The Greatest Civil War premiered on the eve of the Lunar New Year in February 1961.[14] The film's tremendous popularity spawned two MP&GI sequels as well as other imitations in Hong Kong and Taiwan.[15] According to director Wang Tianlin, Stephen Soong (Song Qi) originally wrote The Greatest Civil War as a one-act play for charity fundraising; he was inspired by a Mainland film which used two different dialects.[16] A prolific director at the peak of his directorial career, Wang was able to work in both the Mandarin and Cantonese film industries. He had directed various dialect films in Chaozhou and Amoy across a wide range of genres from slapstick comedies to swordplays and musicals.[17] Because of his versatile experience working in both language cinemas, Wang was good at eliciting terrific performances from the Mandarin comedian Liu Enjia and the talented Cantonese actor Liang Xingbo (known as Leung Sing-bo in Cantonese, a distinguished Cantonese opera artist and an impressive comedian in film, hailed as the “King of Comedians”). In the film, the two comedians play the fathers/opponents and they always steal the show and provide much of the laughter.

Irrespective of the North-South comedies' popular appeal and the film company’s market strategy, the films were emblematic of problems of urban immigration, overcrowding, and clashes of cultures, brought about by a wave of Mainland migrants and refugees flooding the city. The studio’s publicity materials highlighted these social implications of the films:

"The population of Hong Kong has increased drastically in the past decade. Chinese and foreigners live together, while people from the north and south intermingle with each other. This tiny place houses people of diverse dialects and languages of the world, with mixed varieties of local customs and living habits. Such a situation would easily cause confrontations and worthless squabbles between people."[18]

"Many families in Hong Kong are living in cramped conditions as they have to share very limited space on one single floor. But it’s hard for people of different native tongues to get along together. Some southerners may mistake the speech of northerners for French, while some northerners may find the speech of their southern neighbors as alien as the talk of ‘Greek legends.’"[19]

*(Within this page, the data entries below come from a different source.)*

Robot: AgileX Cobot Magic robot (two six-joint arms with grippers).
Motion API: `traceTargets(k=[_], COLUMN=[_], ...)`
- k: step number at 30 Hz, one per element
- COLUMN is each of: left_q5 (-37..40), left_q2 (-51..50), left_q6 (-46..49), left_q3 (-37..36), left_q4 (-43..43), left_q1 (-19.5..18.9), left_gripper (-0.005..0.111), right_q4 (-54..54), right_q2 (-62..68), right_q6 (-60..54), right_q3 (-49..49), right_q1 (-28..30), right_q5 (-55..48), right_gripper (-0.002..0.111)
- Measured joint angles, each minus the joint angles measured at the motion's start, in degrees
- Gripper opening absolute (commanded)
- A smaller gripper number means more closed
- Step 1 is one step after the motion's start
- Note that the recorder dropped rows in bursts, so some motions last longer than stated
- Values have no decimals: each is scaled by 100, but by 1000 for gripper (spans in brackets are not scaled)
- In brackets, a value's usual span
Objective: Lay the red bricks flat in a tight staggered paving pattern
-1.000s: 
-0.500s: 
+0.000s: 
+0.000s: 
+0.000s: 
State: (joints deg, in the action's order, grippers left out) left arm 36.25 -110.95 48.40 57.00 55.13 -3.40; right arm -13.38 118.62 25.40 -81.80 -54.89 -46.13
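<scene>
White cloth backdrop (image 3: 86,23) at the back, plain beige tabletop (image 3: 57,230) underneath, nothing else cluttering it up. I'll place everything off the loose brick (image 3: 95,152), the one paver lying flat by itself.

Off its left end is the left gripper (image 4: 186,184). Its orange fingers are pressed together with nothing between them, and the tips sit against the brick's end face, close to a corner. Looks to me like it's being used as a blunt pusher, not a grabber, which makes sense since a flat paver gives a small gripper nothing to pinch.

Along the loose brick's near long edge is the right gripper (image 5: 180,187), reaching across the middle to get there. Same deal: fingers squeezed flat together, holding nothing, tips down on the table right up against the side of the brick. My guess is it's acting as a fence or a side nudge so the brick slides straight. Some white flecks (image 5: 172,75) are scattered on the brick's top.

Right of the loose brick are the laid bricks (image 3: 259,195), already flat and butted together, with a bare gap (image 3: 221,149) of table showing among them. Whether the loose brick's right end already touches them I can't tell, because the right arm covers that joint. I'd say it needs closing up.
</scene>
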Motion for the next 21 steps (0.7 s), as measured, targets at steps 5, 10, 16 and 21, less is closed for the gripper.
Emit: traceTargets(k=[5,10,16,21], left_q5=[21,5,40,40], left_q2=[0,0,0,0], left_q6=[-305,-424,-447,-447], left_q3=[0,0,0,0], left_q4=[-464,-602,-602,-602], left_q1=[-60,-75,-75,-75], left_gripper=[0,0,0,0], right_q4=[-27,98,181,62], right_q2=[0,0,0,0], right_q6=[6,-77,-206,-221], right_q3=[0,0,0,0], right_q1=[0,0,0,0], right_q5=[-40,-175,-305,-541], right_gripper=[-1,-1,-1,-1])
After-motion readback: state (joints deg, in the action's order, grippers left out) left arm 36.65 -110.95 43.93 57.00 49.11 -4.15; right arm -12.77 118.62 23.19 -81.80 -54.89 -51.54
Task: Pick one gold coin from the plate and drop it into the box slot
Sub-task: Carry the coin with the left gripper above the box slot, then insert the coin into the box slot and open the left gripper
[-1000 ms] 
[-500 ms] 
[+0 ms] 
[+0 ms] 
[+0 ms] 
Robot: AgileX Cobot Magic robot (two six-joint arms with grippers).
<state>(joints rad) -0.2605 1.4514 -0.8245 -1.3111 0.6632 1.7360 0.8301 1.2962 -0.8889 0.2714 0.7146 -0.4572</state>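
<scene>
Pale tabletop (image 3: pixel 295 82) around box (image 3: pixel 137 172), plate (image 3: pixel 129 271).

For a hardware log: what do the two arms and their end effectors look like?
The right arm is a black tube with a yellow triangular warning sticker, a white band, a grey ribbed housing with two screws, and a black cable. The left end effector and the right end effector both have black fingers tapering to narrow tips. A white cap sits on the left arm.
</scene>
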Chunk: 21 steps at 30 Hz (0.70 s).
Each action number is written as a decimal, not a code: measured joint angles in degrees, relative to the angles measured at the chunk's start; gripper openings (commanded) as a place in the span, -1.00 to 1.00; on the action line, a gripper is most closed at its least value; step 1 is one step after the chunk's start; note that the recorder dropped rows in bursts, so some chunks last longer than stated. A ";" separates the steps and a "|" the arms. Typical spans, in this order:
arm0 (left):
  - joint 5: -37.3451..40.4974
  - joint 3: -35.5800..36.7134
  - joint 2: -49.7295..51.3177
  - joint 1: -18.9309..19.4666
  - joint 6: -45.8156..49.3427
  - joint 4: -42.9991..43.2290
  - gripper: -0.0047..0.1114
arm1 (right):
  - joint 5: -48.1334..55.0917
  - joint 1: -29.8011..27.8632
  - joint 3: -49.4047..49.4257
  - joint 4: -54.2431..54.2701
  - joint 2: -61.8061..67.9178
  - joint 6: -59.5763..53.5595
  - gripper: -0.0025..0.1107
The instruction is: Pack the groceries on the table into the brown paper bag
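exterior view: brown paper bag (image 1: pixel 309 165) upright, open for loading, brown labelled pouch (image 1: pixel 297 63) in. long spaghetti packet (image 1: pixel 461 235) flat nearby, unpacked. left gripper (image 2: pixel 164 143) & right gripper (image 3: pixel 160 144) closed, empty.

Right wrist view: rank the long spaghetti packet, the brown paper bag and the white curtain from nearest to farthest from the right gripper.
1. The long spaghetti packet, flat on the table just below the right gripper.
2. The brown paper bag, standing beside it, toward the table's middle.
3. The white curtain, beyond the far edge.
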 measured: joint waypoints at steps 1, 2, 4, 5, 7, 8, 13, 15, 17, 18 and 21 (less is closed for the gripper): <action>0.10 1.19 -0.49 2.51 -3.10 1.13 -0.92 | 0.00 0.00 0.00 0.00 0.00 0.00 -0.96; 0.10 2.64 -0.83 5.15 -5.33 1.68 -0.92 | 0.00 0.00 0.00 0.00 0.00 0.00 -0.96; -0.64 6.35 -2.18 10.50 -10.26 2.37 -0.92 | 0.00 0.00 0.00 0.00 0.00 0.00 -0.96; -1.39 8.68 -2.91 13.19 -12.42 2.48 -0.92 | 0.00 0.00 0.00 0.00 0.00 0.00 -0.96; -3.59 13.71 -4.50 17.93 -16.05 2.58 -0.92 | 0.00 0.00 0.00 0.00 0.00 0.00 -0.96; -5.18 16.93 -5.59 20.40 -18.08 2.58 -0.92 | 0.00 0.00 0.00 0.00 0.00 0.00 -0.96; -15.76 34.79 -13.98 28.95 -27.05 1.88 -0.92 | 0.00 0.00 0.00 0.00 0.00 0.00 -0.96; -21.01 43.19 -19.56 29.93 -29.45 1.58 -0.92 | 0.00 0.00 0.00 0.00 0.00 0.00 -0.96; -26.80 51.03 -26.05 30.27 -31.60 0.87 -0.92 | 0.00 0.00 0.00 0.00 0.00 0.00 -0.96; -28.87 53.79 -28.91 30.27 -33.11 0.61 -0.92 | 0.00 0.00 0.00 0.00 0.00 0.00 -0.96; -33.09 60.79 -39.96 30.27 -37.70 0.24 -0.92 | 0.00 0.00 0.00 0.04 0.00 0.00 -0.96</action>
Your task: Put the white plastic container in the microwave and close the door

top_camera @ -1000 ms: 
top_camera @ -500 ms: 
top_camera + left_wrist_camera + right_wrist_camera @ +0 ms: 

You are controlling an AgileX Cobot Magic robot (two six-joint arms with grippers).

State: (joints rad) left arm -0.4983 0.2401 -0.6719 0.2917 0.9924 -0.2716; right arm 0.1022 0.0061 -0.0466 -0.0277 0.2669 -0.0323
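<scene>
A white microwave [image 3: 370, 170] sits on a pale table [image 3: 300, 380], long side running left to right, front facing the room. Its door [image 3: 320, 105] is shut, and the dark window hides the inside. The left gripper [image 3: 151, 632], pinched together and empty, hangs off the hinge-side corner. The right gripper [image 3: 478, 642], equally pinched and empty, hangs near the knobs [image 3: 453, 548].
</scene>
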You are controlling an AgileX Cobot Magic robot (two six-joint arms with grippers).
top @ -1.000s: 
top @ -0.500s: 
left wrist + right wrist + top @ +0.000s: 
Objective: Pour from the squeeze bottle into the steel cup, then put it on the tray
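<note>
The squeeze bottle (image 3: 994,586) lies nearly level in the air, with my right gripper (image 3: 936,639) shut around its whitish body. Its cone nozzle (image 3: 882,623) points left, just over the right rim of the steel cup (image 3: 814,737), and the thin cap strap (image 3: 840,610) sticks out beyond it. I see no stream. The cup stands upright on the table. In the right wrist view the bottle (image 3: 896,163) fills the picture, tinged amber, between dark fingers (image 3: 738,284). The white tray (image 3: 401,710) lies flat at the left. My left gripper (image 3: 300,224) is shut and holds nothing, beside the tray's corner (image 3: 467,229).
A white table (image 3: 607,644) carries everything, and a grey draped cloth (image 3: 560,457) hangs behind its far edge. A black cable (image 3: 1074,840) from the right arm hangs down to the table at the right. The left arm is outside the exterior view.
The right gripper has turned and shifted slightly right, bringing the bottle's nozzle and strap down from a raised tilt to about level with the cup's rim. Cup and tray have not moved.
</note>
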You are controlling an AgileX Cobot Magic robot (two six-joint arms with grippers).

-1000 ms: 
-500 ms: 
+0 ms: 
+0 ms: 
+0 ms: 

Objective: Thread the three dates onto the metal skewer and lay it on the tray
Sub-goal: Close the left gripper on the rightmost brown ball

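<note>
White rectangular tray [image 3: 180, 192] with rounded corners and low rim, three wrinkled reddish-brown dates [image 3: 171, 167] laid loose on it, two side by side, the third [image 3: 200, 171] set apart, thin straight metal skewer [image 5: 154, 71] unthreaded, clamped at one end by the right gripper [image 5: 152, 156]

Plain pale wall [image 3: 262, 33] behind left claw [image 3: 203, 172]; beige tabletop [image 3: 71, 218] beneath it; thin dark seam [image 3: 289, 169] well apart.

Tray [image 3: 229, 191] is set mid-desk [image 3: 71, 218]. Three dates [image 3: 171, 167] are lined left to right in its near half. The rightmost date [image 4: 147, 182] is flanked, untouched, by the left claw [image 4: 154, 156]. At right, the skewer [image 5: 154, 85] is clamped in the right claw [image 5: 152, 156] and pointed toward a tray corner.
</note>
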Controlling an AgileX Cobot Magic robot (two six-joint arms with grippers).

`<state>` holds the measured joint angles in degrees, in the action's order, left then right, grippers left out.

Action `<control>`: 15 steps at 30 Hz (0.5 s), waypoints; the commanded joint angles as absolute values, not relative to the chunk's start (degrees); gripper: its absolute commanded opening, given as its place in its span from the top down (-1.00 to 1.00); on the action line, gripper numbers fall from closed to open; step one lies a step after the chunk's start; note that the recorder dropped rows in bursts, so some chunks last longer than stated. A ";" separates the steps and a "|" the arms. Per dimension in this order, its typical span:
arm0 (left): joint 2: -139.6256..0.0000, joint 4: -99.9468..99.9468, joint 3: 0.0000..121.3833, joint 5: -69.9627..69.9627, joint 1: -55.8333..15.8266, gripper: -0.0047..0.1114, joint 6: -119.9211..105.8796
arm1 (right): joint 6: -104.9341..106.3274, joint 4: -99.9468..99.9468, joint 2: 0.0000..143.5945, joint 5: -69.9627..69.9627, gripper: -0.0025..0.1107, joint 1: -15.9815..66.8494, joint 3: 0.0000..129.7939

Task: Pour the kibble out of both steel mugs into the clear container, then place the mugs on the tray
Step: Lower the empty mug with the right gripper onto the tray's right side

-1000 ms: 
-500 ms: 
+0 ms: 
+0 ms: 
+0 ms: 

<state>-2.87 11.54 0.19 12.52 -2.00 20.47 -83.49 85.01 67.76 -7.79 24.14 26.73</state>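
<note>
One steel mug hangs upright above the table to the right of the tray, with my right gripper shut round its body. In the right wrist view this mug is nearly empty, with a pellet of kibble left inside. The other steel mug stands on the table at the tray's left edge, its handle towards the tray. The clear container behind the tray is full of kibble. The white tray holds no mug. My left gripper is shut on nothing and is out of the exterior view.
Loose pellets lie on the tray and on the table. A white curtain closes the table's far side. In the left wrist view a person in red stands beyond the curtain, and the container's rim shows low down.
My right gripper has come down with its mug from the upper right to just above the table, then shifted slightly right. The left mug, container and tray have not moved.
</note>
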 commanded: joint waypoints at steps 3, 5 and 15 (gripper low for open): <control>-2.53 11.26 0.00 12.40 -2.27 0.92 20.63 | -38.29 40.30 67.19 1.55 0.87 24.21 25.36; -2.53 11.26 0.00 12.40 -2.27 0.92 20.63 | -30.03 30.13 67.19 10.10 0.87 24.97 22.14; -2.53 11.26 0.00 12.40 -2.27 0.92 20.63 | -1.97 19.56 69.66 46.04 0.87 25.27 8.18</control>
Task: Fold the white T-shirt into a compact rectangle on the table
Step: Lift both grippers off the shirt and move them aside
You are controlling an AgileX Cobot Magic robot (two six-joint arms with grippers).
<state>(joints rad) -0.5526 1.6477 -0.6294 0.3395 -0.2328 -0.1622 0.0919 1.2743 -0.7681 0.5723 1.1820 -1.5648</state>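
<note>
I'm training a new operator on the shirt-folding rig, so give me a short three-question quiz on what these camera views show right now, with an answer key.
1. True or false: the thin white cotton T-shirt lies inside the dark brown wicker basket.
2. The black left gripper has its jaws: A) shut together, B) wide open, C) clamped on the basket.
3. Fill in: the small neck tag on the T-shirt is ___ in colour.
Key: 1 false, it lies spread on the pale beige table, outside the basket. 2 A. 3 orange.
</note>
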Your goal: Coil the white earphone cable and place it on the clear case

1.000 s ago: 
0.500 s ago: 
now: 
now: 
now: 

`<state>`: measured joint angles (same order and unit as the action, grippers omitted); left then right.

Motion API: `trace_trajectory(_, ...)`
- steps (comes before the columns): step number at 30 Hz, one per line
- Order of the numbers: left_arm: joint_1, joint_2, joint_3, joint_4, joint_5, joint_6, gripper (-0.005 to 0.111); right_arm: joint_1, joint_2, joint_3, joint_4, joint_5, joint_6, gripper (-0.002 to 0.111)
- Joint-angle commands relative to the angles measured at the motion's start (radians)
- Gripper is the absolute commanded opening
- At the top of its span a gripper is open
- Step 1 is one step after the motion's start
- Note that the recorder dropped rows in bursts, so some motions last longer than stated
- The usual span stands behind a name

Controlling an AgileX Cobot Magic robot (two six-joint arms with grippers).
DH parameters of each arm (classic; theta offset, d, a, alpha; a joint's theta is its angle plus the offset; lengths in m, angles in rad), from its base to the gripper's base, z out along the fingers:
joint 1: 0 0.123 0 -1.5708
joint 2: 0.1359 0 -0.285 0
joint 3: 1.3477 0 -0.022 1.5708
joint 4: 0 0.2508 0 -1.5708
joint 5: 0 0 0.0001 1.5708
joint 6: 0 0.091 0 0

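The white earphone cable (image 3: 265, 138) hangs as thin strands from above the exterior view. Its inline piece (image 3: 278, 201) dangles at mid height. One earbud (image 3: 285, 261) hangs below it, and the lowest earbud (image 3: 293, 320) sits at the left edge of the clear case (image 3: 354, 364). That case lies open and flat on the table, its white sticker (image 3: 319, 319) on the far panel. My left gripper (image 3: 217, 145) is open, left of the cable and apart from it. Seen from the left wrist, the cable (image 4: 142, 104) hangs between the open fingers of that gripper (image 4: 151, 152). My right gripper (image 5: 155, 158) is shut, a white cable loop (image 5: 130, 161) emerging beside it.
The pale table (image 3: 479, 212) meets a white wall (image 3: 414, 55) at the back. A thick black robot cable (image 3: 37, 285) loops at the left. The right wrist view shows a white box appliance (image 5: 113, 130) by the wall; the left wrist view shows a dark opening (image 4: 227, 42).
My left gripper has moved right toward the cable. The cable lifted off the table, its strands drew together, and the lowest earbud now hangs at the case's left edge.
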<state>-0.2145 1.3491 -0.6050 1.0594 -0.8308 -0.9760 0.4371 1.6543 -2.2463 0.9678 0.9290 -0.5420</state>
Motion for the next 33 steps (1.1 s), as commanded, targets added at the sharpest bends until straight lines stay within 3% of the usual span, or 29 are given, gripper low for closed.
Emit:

These promotional statements were as much hyperbole as genuinely addressing the colony's postwar social reality. The Hong Kong population had increased fivefold from 600,000 in 1945 (once the war with Japan ended) to 3 million in 1960. The figure further rose to 4 million in 1970.[20] For a colonial government to deal with, Hong Kong in the 1950s was the decade of refugees, squatters, and tenement buildings. The squatter population increased at the rate of 100,000 a year in the early 1960s. The practical mission of providing sufficient housing stock for the mass influx of population was formidable.[21] Since the colonial government had not come up with a well-planned public housing policy until the 1970s, the immediate period after WWII saw a growing social malaise as many of the penniless refugees not only spoke different languages but also had different customs and habits and even political beliefs. In addition, friction between rightwing and leftwing Mainland migrants was rampant.